La Haute juridiction devait donc trancher : le comportement de Mme [I] constituait-il une faute de la victime, conduisant à la réduction ou à l’exclusion de l’indemnisation de son préjudice ? La question pourrait plutôt être formulée ainsi : le fait de vouloir sauver son animal de compagnie est-il un motif ‘valable’ ou une ‘faute de la victime’ ?

Mme [I] argumentait naturellement en faveur de la première hypothèse. Elle avançait notamment « la crainte qu’elle nourrissait […] pour le sort de son chat »[4]. Accueillant cet argument, la Cour d’appel de Bourges[5] estima que ses « facultés psychiques d’appréciation de [la] situation »[6] étaient « légitimement altérées »[7]. Elle ne retenait alors aucune faute imputable à Mme [I], ce qui conduisit au pourvoi en cassation des autres parties. 

Diamétralement opposés à la position des magistrats berruyers, les juges du Quai de l’horloge ont quant à eux estimé que « ces circonstances étaient impropres à exclure la faute d’imprudence dès lors que l’altération des facultés de discernement de la victime n’est pas un fait justificatif ». 

En se prononçant ainsi, ils scellent le sort de nombreux animaux impliqués dans des accidents de la route : retourner les sauver est une faute.
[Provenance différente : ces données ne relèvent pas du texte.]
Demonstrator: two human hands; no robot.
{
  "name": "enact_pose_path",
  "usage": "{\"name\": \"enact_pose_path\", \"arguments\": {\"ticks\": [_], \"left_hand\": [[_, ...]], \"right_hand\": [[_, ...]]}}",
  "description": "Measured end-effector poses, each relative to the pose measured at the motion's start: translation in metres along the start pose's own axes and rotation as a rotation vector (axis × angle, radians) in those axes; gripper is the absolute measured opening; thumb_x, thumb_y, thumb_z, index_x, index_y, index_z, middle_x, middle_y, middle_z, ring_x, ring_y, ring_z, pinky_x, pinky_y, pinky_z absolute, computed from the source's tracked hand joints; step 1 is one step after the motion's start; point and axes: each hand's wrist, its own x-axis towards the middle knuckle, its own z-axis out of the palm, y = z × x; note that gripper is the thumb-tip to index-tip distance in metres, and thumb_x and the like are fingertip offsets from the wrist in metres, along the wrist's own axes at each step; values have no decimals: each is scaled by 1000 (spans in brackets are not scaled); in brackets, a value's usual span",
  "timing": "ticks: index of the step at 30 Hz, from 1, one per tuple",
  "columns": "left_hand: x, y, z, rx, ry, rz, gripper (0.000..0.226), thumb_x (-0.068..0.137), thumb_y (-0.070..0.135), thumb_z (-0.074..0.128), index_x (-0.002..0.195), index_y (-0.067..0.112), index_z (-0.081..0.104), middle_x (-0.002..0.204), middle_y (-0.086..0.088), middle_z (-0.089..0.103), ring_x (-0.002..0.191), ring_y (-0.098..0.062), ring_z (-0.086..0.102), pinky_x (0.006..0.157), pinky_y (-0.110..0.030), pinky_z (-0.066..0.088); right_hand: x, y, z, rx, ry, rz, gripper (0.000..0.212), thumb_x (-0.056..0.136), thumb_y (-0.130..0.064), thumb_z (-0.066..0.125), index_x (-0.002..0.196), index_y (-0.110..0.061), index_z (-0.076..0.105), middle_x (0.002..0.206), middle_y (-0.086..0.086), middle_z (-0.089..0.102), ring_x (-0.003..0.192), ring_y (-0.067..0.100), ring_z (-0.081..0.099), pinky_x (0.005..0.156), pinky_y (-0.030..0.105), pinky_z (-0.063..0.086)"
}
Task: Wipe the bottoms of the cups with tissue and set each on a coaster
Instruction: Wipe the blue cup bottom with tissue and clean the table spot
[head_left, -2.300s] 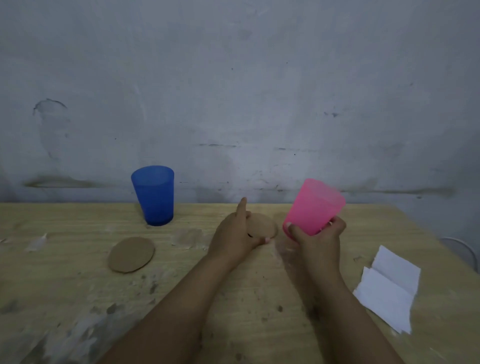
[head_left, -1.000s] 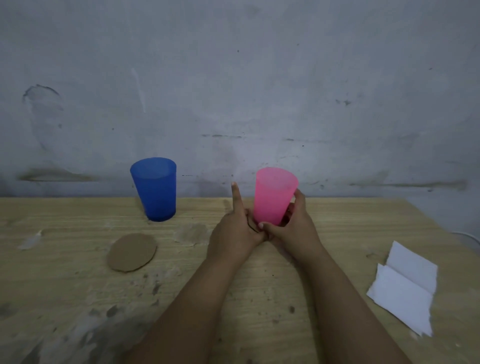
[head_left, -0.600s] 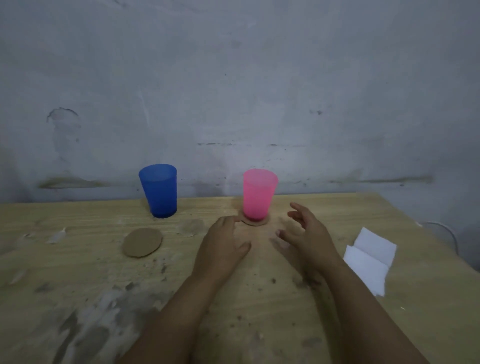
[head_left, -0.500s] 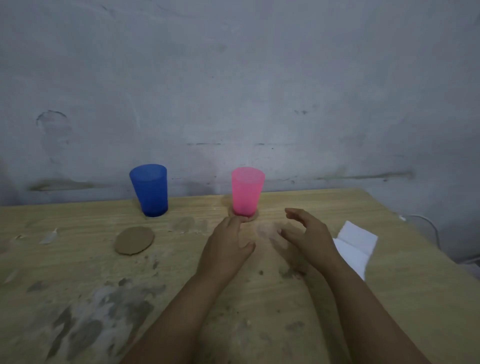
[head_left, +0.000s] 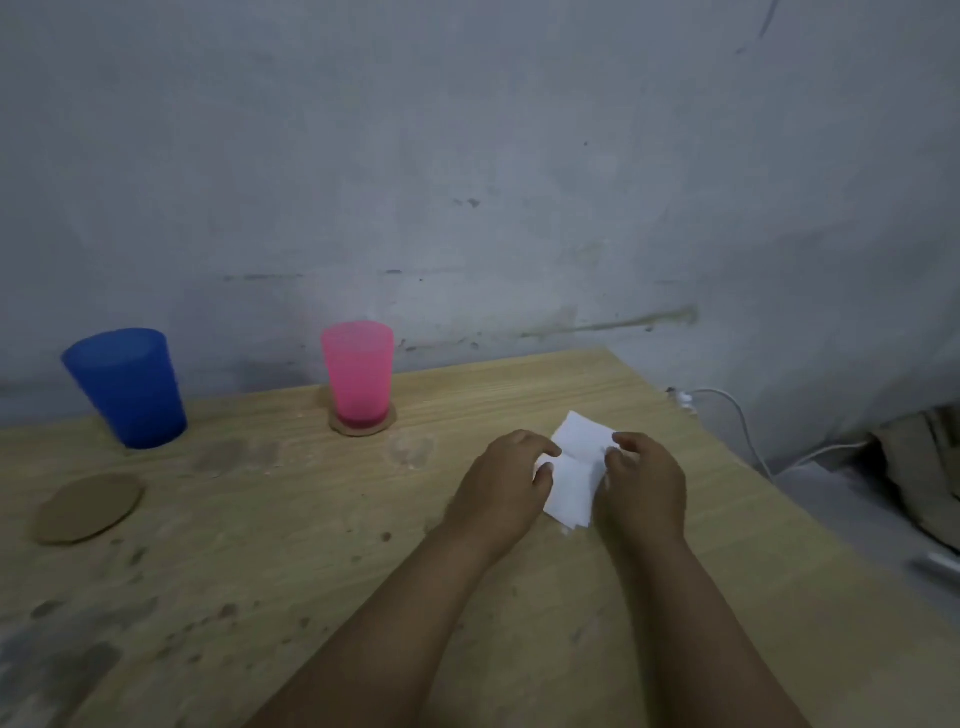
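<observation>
A pale grey wall (head_left: 519, 156) rises behind a wooden table (head_left: 260, 571), its plaster scuffed, with dark smears and a brownish streak low down. The tabletop is light, grainy wood, blotched with grey stains towards the near left. Past the table's right edge a white cable (head_left: 743, 426) trails down to a grey floor (head_left: 857, 514). The light is dim.

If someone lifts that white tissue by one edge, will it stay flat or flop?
The thin folded white tissue would probably droop, since it already creases where it lies on the wooden table. It looks very light, so a nudge would likely slide it.
</observation>
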Motion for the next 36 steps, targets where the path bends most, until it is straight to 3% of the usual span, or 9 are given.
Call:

Cette position n’encouragera pas les propriétaires à adopter un comportement courageux, celui de faire passer la sécurité de son animal de compagnie avant la sienne.


[1] Loi n°85-677 du 5 juillet 1985 tendant à l’amélioration de la situation des victimes d’accidents de la circulation et à l’accélération des procédures d’indemnisation, art. 4.

[2] J. JULIEN, P. LE TOURNEAU, Dalloz action Droit de la responsabilité et des contrats, Ch. 2144, 2021-2022 : « La faute de la victime est […] une cause limitative de l’indemnisation ; [mais] elle fait jouer pleinement à la responsabilité son rôle de sanction des comportements fautifs ».

[3] Civ. 2, 8 juil. 2021, 20-11.133, Inédit. 

[4] Ibidem.

[5] CA Bourges, 28 nov. 2019.

[6] Civ. 2, 8 juil. 2021, 20-11.133, Inédit.

[7] Ibid.

2 Replies to “Quand secourir son chat devient une faute”

  1. Quelle aurait été l’issue du litige si Mme. I était revenu chercher son enfant ou une autre personne ne pouvant s’extraire seule de son véhicule ? Ou bien, si Mme. I était revenu pour porter secours à une autre personne dans un autre véhicule que le sien ? La comparaison est intéressante (à mon sens) car si les juges adoptent la même solution (ce dont je doute fort) alors il n’y a pas de quoi fouetter un chat (aucun animal n’a été maltraité dans ce message) et si la solution est différente alors là, effectivement, il y a encore du travail à faire pour faire évoluer les pensées. A bientôt Camille.